The great composer, Ernest Bloch, who after 36 years in America referred to Julius Hartt (1869-1942) as a brother, stated that this letter is "by far the best writing I have read on the subject." Mr. Bloch was said to have carried the article in his pocket for years and introduced the set of articles to his students.
Find a quiet space and some time and let the beauty of the writing wash over you and the content sink deep.
Julius S. Hartt
Dear confrere: I have no other warrant for thus addressing
you than the interest in your artistic and material welfare which and
right-minded musician of mature years might be assumed to feel for a younger
comrade. The impulse to write you in this intimate and unconventional way came
to me the other day under circumstances of which I should like to tell you in
some detail. The occasion was a late afternoon musical; the place a spacious
and beautiful gothic chamber rich with the evidence of generous mean and
perfect taste. The composer whose spirit
and voice settled down on this twilight hour was Johannes Brahms; the music
brought forward was this master’s two rarely heard and lovely sextets for
strings, Opus 18 and Opus 36. The performers were Mary Mukle, artist through
and through and most accomplished of women cellists; Pablo Casals, artists.,
musicians, virtuoso of virtuosi; David Mannes, one of the most distinguished of
contemporary violinists; and three players less well known, but artists every
one – Reber Johnson played the second violin, and Rebecca Clarke and Giulio O.
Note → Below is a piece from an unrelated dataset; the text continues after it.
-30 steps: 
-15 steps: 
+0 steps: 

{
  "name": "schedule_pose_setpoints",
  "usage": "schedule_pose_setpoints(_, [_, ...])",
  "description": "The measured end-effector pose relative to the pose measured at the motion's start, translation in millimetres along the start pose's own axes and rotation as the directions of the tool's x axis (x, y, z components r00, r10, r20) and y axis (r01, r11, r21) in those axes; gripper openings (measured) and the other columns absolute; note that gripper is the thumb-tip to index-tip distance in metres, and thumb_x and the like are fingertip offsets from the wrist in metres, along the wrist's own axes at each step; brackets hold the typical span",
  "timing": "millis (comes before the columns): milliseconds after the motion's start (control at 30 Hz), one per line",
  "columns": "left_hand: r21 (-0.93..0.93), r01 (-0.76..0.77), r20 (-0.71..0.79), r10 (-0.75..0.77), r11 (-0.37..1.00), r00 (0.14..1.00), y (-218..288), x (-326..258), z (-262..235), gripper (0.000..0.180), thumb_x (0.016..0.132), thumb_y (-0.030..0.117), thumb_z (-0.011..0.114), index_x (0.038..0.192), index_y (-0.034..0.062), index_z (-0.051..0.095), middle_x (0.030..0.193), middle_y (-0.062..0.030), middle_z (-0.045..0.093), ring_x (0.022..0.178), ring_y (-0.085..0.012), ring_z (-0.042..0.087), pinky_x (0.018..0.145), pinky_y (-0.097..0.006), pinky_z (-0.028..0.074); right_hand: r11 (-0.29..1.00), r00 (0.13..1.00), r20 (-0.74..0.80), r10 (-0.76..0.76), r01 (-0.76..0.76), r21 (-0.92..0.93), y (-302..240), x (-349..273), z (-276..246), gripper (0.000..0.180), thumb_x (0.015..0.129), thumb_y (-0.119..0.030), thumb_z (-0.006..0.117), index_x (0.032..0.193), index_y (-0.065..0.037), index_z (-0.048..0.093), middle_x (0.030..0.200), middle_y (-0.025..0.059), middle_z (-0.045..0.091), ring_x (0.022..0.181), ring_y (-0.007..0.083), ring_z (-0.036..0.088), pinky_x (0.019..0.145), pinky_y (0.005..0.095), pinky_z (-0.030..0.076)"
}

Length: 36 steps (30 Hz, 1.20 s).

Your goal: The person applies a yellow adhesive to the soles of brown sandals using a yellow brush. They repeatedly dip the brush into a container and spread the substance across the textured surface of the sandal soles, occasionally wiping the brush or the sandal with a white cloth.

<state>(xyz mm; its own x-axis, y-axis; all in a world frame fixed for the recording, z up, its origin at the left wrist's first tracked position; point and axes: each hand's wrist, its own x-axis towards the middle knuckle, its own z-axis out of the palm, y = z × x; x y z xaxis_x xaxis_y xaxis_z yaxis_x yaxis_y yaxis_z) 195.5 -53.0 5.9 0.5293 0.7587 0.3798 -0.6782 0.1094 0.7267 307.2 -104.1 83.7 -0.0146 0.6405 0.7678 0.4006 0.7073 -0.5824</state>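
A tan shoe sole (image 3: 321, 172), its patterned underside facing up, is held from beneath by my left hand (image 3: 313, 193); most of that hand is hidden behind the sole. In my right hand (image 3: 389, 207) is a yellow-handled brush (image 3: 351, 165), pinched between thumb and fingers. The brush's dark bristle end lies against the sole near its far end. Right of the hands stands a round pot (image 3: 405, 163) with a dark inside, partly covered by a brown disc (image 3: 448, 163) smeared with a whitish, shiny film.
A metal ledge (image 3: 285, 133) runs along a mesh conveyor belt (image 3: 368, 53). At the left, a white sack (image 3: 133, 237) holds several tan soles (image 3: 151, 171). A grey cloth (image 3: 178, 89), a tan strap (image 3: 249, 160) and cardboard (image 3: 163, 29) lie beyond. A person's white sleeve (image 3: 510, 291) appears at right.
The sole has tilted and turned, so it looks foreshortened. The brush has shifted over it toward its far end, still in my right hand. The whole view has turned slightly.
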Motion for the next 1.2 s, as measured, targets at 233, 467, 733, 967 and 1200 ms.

Harnisch the violas. The audience that quietly stole into the shadows of that
great room included artists known world over, as well as humbler folk. All alike were drawn thither by the call of
art for art’s sake. For the beautiful thing about all this, my friend, was the
spirit of the occasion. And the spirit of the audience no less than of the
performers, really was the spirit of art for art’s sake. These great souled
artist performers gave themselves over to the joy of noble music for sheer love
of it; and their happiness they shared with their friends. That was all. But it
was no impromptu undertaking. There had been much painstaking and careful
preparation. It was my privilege to be present at the final rehearsal. And please believe me, if the rank and file
of lesser performers, whether as individuals, or groups of larger or smaller
dimensions, were to bring to the preparation of their public musical
undertakings half the loving care and scrupulous thoroughness with which these
great artists made ready for a purely private appearance before their friends,
the world over would be spared a vast amount of slovenly and impossible music.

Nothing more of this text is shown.